第118回 成功曲線を描こう!
(2008/04/04)

 今回は、少し手前味噌ではありますが、私自身の起業の経験を踏まえ、

「会社を成長させるための、経営者の心構え」

についてお話ししたいと思います。


●ロケットスタートの予定が・・・

 私が前職の野村総合研究所を退職し、株)WEBマーケティング総合研究所(当時の社名は、中小企業IT振興会)を設立したのは、2002年の1月の事でした。

 それからちょうど5年が経過した訳ですが、いま改めて当時を振り返ってみると、独立当初、経営者として自分がいかに甘かったか、ちょっと恥ずかしくなる位です。

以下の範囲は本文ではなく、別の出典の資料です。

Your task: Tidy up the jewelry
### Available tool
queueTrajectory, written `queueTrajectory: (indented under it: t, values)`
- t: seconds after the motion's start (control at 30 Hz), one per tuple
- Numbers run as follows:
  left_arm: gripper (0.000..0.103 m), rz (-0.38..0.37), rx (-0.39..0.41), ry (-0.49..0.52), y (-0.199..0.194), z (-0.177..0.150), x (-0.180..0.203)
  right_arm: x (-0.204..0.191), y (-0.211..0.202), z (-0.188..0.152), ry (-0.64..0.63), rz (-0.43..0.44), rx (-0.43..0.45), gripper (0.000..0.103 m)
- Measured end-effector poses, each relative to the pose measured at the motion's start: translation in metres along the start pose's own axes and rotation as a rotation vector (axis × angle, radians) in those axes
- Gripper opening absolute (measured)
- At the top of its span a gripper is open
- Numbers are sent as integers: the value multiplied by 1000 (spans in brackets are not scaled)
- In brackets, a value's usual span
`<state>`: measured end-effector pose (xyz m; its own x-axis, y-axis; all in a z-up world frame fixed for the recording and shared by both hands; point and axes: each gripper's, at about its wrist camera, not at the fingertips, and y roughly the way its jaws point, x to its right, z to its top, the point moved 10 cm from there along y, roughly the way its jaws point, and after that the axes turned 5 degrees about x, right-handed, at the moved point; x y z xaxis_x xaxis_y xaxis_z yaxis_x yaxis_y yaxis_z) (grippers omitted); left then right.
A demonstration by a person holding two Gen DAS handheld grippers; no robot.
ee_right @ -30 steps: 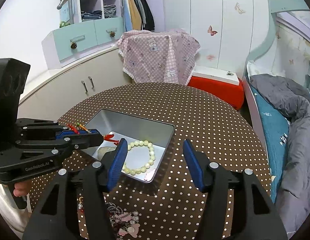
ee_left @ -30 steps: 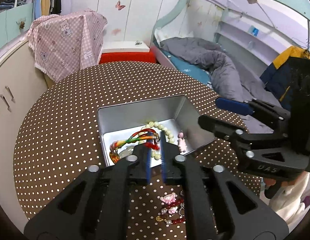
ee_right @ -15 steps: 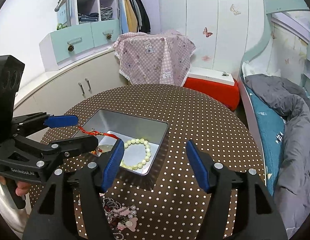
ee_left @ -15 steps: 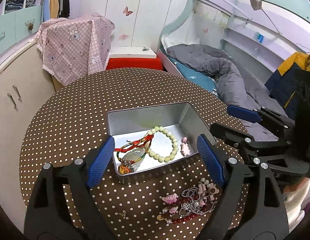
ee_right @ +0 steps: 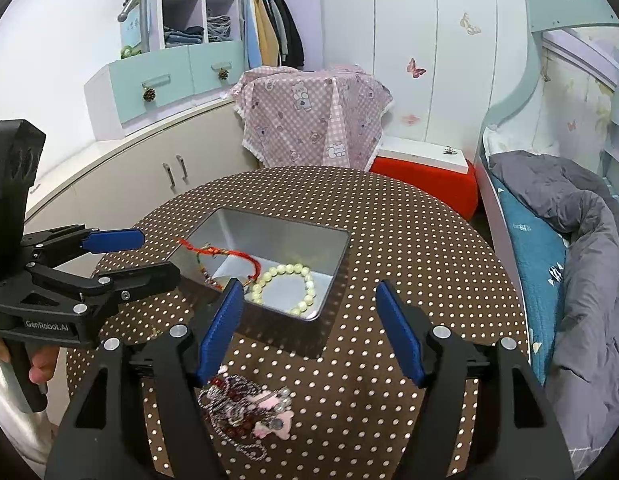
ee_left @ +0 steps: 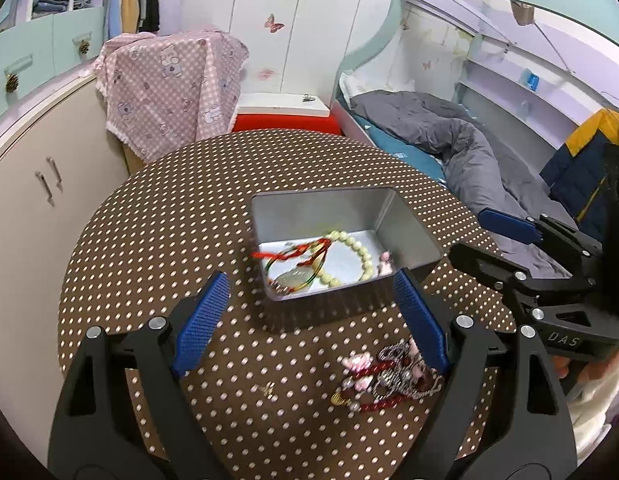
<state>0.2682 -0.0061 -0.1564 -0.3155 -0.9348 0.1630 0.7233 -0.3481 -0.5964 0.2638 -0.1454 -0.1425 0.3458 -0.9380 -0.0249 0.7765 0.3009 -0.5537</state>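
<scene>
An open silver tin [ee_left: 409, 226] [ee_right: 333, 268] sits on the brown dotted round table [ee_left: 157, 216]. Inside lie a pale bead bracelet [ee_left: 355, 246] [ee_right: 295, 270] and a red cord bracelet with a pendant [ee_left: 297, 256] [ee_right: 229, 256], its cord draped over the tin's left rim. A heap of chains, red beads and pink charms [ee_left: 385, 374] [ee_right: 245, 404] lies on the table in front of the tin. My left gripper [ee_left: 309, 320] [ee_right: 121, 254] is open and empty, near the tin's left side. My right gripper [ee_right: 309, 328] [ee_left: 485, 236] is open and empty, above the heap.
A small gold piece [ee_left: 267, 390] lies on the table left of the heap. Beyond the table stand a pink checked cloth cover [ee_right: 313, 116], a red box [ee_right: 425, 184], a cupboard [ee_right: 121, 184] on the left and a bed with a grey quilt [ee_right: 581, 240] on the right.
My left gripper has opened, dropped the red cord bracelet into the tin, and drawn back and up. The right gripper has stayed open and shifted slightly.
</scene>
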Motion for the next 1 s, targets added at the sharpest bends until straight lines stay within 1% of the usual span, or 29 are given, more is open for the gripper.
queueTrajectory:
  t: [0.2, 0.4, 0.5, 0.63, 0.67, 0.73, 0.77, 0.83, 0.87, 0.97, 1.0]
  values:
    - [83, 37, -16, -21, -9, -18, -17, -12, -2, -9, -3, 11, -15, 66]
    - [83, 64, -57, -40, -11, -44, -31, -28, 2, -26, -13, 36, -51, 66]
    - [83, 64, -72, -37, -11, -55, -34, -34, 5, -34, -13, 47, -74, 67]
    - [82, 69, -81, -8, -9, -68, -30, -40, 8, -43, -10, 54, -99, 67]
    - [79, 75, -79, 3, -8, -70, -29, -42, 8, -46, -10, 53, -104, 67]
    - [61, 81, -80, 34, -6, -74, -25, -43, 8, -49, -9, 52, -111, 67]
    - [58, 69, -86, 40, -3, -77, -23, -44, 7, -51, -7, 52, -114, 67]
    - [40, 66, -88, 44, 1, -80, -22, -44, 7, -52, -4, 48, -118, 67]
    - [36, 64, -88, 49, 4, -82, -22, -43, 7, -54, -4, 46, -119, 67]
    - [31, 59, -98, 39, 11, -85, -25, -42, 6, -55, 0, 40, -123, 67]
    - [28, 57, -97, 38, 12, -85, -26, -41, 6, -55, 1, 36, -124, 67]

 今でこそ、それなりに名前も知られるようになりましたし、社員もだいぶ増えたのですが、ここまで来るのには本当に山あり谷ありでした。(私のプロフィールに、この変の裏話を書いていますので、ご興味あればご一読下さい。)

 吉本のプロフィール

 何が甘かったかというと、独立前に立てた事業計画が全くもって問題外だったのです。

 独立前にExcelで色々と売上等の数字をシミュレーションしたのですが、その計画が左下から右上にかけて、売上が急上昇する「一直線」の事業計画でした。そのグラフを見ながら、一人悦に入っていたのです。

 が、現実はそんなに甘くありませんでした。

 左下から右上に「急上昇」するどころか、ほとんど売上が「ゼロ」の線を「水平」にウロウロするようなグラフになってしまいました。

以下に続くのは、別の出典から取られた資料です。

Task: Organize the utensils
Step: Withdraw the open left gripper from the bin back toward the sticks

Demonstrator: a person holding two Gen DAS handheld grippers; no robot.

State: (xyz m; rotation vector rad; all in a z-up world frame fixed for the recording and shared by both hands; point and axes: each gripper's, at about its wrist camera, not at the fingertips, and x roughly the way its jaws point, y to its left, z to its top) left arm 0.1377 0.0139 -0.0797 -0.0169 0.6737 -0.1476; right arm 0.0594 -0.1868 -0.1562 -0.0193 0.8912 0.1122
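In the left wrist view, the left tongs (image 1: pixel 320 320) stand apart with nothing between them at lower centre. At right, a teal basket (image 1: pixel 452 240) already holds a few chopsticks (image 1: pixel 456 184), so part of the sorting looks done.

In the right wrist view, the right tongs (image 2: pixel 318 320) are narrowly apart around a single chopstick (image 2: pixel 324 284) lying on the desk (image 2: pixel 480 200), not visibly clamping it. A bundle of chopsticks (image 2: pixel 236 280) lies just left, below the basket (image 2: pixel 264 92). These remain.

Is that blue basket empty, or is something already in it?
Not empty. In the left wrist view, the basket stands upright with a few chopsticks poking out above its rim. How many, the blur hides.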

 当初の計画のグラフの角度が「45度」くらいだとすると、現実の角度は「0度」だったという感じだったのです。


●そんな時に読んだのが・・・

 こうした、ほとんど「角度0」の「水平線」の売上グラフを見ながら、悪戦苦闘した日々が1年半ほど続きました。

 そんな時に出会ったのが、

 「成功曲線」を描こう。

という書籍です。

 この本を読んで、自分自身、今の状況をどう捉えればよいのか、ストンと腹に落ちたので。

 私が当時、何を間違っていたかというと、グラフの書き方でした。

 先ほどもご説明したように、私が立てた計画というのは

左下から右上に角度45度で「一直線」に伸びるグラフ

でした。

 ところがその「一直線」の計画と比較して、実際の売上は、

0のすぐ上をウロウロしている「水平」のグラフ

となっていたのです。

 つまり私の立てた計画は、

全てが順調に計画通り推移する前提のグラフ

なのに対して、実際は

ほとんど計画通りに進まずに、試行錯誤が続いているグラフ

となっていた訳です。


●成功曲線とは

 この「成功曲線を描こう」を読んで一番感銘を受けたのが、

・成功は「一直線」に成し遂げられるものではない

・最初は「水平」に、それが徐々に角度がついてきて、やがては「急上昇」していく

という「成功曲線」の考え方でした。

 おわんを横からみると、底から右側に徐々に角度がついて滑らかなカーブを描きます。

 「成功曲線」もこれと同じなのです。

 最初は「水平」のグラフで、自分自身が成長している実感がほとんどありません。

 右上に一直線に伸びるグラフと比較すると、毎日「計画との乖離」は広がるばかりです。

 日々悪戦苦闘を続けるものの、そのグラフの角度はほとんど水平のままで、多くの人はこの段階でギブアップしてしまいます。

 しかし「成功曲線」の理論によると、最初は必ず「水平」なのです。

 最初から「一直線」に成長するのではなく、「水平」の状態で努力を続けることで、徐々に角度がついてくるのです。

 そして最後には、その角度が急カーブを描いて、自分の当初描いていた成功の到達点」に辿り着くことができるのです。


●水平を嘆く必要はない

 この「成功曲線」の理論を読んで、肩の荷が下りたのが、

「一直線」の計画通りに行かないこと、すなわち「一直線」のグラフと「水平」の乖離が日々開いていることを、気に病む必要はない

という事でした。

 「最初は誰でも“水平”なんだ」ということが理解できれば、「なぜうまく行かないんだろう」と悩む必要はありません。

 最初は誰でも水平なのですから、最初から覚悟を決めて水平の時期を乗り越えればいいのです。

 この水平の時期を乗り越えれば、やがて徐々に角度がついて来るのですから、それを信じて毎日を地道に努力すれば良いわけです。

「成功曲線」を描こう。石原明著
「成功曲線」を描こう。
−夢をかなえる仕事のヒント−

石原 明 (著) 大和書房
 当時、こんな風に考えられるようになってから、随分と気持ちが楽になったものでした。

 ちなみに、なぜ成功曲線が「水平」なのか、そしてその水平のグラフがなぜ徐々に角度がついてくるのか、という理論的な説明はこの本の中に詳しく書かれていますので、そちらをご参照下さい。